Le droit fondamental des étrangers, même sans papiers, de se marier

Publié le 20/09/2025

 

Le droit au mariage est un droit fondamental reconnu tant par le droit français que par les textes internationaux. Pourtant, ce droit fait aujourd’hui l’objet de vives tensions, en particulier lorsqu’il concerne les étrangers en situation irrégulière, visés par une obligation de quitter le territoire français (OQTF). Plusieurs maires ont récemment refusé de célébrer des mariages en invoquant ces situations administratives, soulevant ainsi une controverse juridique et politique qui mérite une mise au point claire et rigoureuse.

Le droit au mariage : un principe constitutionnel et conventionnel

En droit français, l’article 12 de la Convention européenne des droits de l’homme garantit le droit de se marier. Le Conseil constitutionnel a également reconnu, dans sa décision n° 2013-353 QPC du 18 octobre 2013, que le droit de se marier est une liberté fondamentale à valeur constitutionnelle.

Or, ce droit s’applique à toute personne, sans condition de nationalité ou de régularité du séjour. Cela signifie que même une personne en situation irrégulière, y compris visée par une OQTF, conserve pleinement le droit de se marier en France.

Jurisprudence constante du droit au mariage

La jurisprudence du Conseil d’État et de la Cour de cassation est claire : la situation administrative d’un étranger ne peut justifier, à elle seule, un refus de mariage. La seule limite admise est la lutte contre les mariages frauduleux (mariages blancs ou gris), sous le contrôle du procureur de la République.

Le rôle du maire : une compétence liée, non discrétionnaire

La célébration du mariage civil est une compétence déléguée par l’État aux maires. Ces derniers n'agissent pas en leur nom propre, mais en tant qu'officiers de l'état civil. À ce titre, ils sont tenus de respecter la loi et ne peuvent opposer des considérations personnelles ou politiques pour refuser de marier deux personnes.

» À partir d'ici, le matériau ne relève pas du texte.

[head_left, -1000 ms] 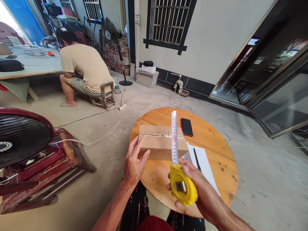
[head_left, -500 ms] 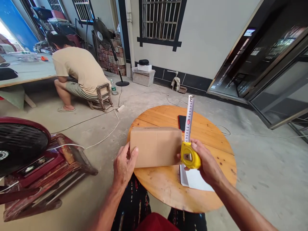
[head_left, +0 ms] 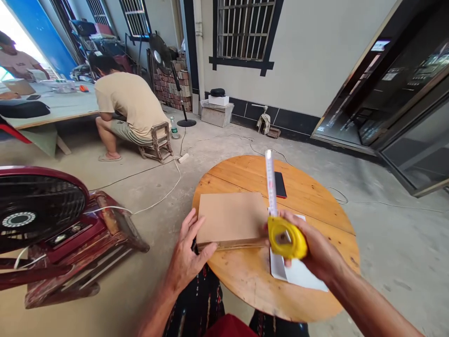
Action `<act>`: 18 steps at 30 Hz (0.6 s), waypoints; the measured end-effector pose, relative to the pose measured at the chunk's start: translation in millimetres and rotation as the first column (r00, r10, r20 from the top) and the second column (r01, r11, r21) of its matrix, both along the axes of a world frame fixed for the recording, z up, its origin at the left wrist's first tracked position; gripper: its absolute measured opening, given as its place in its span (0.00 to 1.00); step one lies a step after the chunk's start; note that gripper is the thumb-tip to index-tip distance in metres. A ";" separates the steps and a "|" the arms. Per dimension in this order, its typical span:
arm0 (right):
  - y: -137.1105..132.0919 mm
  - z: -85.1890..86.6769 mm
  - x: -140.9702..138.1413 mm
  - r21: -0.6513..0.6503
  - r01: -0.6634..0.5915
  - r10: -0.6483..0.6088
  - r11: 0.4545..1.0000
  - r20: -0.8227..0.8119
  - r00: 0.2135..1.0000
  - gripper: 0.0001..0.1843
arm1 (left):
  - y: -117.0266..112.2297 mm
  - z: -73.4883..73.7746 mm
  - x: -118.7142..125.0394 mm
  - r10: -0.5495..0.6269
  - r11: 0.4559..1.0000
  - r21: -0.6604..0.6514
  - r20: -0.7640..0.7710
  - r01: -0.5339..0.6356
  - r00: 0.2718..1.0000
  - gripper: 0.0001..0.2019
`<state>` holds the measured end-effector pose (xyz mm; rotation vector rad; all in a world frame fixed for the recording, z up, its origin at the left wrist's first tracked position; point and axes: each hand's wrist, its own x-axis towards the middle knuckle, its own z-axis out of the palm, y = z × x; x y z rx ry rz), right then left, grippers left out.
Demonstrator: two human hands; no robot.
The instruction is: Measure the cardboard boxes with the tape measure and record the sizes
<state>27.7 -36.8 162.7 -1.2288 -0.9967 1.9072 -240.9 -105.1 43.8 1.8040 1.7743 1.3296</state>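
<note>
A brown cardboard box [head_left: 233, 217] lies with its broad face up on the round wooden table [head_left: 242, 281]. My left hand [head_left: 187, 252] holds its near left corner, thumb along the front edge and fingers at the left side. A yellow tape measure [head_left: 286, 239] is gripped in my right hand [head_left: 312, 243], just at the box's right end. Its blade [head_left: 270, 182] sticks out upward and away from me, slightly blurred. Some right fingertips are hidden behind the tape's case.
White paper [head_left: 301, 274] lies under my right hand, and a dark phone-like object [head_left: 279, 184] is behind the blade. A red fan [head_left: 42, 210] on a wooden chair stands at left. Beyond, a person [head_left: 131, 98] sits by a large table [head_left: 70, 105]; cables [head_left: 168, 192] cross the floor.
The box has tipped from standing up to lying flatter. My left thumb has moved to its near edge. The tape measure has come nearer to me, its blade leaning more to the left.
</note>
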 end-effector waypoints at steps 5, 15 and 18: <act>-47.8 -19.0 -13.4 -0.410 -0.159 0.132 0.898 -0.092 0.987 0.21 | -0.5 -10.6 1.0 0.014 0.996 0.093 -0.008 -0.013 1.000 0.22; -40.4 -23.8 -39.6 -0.446 -0.132 0.126 0.885 -0.043 0.991 0.25 | 3.3 -10.7 2.7 0.043 0.981 0.189 -0.037 -0.036 0.998 0.20; -44.8 -23.9 -35.2 -0.446 -0.134 0.137 0.885 -0.027 0.990 0.26 | 3.3 -9.4 4.6 0.051 0.980 0.192 -0.028 -0.045 0.998 0.21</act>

Ainsi, le refus de marier un étranger au motif qu’il est sous le coup d’une OQTF est illégal. Le maire n’a pas à apprécier la régularité du séjour d’un futur époux. Ce rôle revient, le cas échéant, au procureur de la République, qui peut être saisi en cas de soupçon de fraude.

Une dérive inquiétante

Depuis plusieurs mois, certains maires ont publiquement annoncé leur refus de célébrer les mariages d’étrangers en situation irrégulière, invoquant une volonté de « ne pas régulariser par le mariage ». Ces positions, bien qu’ayant un certain écho médiatique, sont contraires au droit.

Le ministère de l’Intérieur lui-même a rappelé, dans plusieurs circulaires, que la célébration du mariage ne peut être conditionnée à la régularité du séjour.

Que faire en cas de refus de mariage ?

Si un maire refuse de célébrer un mariage en raison de la situation administrative d’un des futurs époux, plusieurs recours sont possibles :

  • Saisir le procureur de la République : Le procureur peut ordonner au maire de procéder à la célébration du mariage, sous peine de sanctions.

  • Engager un référé liberté devant le tribunal administratif, en invoquant une atteinte grave et manifestement illégale à une liberté fondamentale.

  • Porter plainte pour discrimination, si le refus est manifestement fondé sur l’origine ou la nationalité de l’un des époux.

Notre cabinet assiste régulièrement des couples confrontés à ce type de refus. Nous les accompagnons dans la constitution du dossier, les démarches auprès des autorités, et si nécessaire, dans le contentieux devant les juridictions administratives ou judiciaires.

Le mariage : un levier de régularisation, mais pas un "passe-droit"

Il convient de rappeler que le mariage avec un ressortissant français n'entraîne pas automatiquement la régularisation du séjour. L’administration reste libre d’apprécier la réalité de la vie commune, la bonne foi des époux, et le respect des conditions de vie en France.

Cependant, le mariage ouvre des droits, notamment à une carte de séjour « vie privée et familiale » sous certaines conditions. C’est un élément pris en compte dans l’examen d’une demande de titre ou d’un recours contre une OQTF.

Conclusion

Le droit au mariage est un droit fondamental, inaliénable, qui ne peut être restreint par une décision administrative ou par l’appréciation subjective d’un maire. Le respect de l’état de droit impose que même les personnes en situation irrégulière puissent exercer ce droit dans des conditions dignes et conformes à la loi.

Face aux discours stigmatisants et aux pratiques illégales, il est essentiel que chacun connaisse ses droits et puisse être accompagné efficacement dans ses démarches.